§ **The problem**:
Going line by line through the data below, report how many lines include the word "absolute", with nothing added.

(Stored items from a collection)

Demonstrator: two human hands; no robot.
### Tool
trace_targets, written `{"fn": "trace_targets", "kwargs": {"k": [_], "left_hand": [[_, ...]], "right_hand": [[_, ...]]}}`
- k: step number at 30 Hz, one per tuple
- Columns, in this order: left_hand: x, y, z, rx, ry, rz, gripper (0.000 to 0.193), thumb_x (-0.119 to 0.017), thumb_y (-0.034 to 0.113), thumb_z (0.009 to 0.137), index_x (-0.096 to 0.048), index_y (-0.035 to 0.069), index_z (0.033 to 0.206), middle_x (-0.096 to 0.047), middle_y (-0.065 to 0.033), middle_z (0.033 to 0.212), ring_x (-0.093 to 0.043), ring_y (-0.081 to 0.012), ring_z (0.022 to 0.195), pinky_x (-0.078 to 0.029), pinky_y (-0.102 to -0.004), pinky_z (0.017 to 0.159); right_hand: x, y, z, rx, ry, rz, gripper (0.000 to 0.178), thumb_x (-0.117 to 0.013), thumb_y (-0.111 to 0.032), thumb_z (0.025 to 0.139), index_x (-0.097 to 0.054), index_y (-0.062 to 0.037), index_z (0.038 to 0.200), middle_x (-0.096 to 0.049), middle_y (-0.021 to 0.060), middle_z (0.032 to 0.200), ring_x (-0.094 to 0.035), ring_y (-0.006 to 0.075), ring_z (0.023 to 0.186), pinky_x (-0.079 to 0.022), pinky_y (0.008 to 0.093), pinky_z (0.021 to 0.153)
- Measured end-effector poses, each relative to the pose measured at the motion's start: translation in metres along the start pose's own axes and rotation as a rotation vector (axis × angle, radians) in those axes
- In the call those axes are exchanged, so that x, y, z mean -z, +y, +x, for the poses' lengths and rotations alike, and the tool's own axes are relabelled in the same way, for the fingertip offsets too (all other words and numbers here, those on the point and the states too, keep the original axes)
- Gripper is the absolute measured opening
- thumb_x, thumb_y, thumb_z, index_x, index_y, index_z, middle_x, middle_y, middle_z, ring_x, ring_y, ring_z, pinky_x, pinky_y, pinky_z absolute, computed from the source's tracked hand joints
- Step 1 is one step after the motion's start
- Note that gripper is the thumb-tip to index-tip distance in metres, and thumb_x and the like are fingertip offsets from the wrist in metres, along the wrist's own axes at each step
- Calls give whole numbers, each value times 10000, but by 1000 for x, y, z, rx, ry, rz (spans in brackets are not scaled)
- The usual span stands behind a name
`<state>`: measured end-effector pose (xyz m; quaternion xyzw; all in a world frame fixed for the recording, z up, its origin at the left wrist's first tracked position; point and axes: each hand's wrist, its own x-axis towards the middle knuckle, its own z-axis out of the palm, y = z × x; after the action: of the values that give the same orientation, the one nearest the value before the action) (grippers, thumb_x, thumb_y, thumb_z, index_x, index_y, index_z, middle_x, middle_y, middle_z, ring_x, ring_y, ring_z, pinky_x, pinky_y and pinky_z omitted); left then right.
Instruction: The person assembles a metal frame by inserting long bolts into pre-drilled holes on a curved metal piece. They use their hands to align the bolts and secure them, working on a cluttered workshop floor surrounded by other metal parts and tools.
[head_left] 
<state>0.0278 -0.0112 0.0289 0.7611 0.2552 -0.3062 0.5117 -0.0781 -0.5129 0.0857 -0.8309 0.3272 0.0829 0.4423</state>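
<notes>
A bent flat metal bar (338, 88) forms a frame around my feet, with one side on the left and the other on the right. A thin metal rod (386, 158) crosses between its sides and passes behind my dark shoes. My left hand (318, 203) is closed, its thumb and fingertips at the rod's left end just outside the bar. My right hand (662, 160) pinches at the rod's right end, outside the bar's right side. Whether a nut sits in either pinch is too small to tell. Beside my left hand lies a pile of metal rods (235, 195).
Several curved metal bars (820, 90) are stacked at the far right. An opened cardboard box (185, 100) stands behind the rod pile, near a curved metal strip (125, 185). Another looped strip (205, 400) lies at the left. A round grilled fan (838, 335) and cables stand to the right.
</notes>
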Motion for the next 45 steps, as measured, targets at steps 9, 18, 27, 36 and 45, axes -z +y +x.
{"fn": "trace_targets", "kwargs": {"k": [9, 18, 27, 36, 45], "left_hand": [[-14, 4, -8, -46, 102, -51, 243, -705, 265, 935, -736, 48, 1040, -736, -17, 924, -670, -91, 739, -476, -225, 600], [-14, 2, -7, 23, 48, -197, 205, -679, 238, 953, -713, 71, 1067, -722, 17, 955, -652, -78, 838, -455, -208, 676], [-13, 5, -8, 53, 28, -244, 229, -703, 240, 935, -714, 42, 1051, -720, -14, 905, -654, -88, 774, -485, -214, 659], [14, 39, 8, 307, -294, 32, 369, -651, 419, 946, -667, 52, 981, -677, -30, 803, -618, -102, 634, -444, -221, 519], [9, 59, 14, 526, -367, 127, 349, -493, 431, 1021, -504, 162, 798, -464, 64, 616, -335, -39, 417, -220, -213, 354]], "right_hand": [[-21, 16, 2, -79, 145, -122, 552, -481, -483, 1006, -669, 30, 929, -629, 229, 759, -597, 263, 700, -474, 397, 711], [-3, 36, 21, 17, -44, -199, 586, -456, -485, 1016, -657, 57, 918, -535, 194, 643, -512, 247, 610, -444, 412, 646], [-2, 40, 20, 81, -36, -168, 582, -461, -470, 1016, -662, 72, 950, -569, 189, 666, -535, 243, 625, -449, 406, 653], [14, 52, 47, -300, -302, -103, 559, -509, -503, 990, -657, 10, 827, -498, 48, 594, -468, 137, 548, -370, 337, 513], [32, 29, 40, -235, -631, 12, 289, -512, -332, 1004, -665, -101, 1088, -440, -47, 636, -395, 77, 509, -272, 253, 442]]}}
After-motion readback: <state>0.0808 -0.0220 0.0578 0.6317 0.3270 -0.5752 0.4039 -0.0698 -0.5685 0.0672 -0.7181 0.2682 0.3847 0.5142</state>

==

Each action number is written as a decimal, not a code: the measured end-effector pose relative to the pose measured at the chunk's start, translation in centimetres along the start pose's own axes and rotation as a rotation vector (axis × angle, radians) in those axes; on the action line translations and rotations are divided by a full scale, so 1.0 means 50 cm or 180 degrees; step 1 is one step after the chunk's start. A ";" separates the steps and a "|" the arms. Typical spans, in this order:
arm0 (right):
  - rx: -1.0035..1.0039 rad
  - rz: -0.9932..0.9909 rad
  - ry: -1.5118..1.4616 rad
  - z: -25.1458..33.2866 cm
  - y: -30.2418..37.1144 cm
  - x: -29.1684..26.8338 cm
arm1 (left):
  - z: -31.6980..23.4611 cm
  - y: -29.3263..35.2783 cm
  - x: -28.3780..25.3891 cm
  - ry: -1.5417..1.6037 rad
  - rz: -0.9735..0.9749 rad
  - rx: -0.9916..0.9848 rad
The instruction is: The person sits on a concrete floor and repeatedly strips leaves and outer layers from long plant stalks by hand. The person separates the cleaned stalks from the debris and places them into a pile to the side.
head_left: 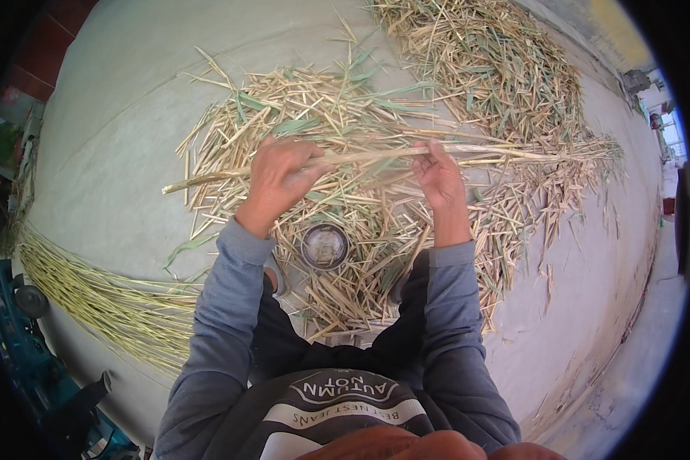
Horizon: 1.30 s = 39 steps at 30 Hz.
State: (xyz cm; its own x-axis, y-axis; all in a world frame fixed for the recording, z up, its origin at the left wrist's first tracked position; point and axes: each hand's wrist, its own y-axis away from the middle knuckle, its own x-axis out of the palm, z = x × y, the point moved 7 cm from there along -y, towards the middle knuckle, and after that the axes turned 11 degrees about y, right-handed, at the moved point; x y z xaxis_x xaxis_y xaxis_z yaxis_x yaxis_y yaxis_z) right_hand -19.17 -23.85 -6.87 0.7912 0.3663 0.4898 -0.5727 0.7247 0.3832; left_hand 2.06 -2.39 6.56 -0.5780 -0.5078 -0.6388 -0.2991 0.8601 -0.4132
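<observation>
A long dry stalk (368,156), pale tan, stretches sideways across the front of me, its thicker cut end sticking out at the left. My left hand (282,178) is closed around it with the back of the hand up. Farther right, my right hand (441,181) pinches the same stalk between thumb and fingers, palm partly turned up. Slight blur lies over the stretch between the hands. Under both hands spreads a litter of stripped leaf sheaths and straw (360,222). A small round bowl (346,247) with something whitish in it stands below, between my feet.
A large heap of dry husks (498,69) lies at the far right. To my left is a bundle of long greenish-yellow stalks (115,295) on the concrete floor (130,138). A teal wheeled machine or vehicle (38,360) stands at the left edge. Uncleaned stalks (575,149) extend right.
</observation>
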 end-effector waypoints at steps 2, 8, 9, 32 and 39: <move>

§ **Your response**:
2